=== DATA BELOW ===
========

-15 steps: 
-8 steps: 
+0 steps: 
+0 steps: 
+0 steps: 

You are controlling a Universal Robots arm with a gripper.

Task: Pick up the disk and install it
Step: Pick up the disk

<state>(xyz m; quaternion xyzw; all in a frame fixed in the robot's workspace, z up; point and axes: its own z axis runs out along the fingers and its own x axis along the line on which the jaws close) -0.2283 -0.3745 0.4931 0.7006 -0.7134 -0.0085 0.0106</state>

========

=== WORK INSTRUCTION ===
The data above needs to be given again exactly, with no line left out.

=== COMPLETED EXERCISE ===
-15 steps: 
-8 steps: 
+0 steps: 
+0 steps: 
+0 steps: 

You are controlling a Universal Robots arm with a gripper.

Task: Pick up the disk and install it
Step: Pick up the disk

<state>(xyz m; quaternion xyzw; all in a frame fixed in the robot's workspace, z up; point and axes: its own z axis runs out along the fingers and its own x axis along the line on which the jaws close) -0.2283 -0.3745 0.4931 0.7006 -0.7134 -0.0085 0.0106</state>

Nothing else is part of this output.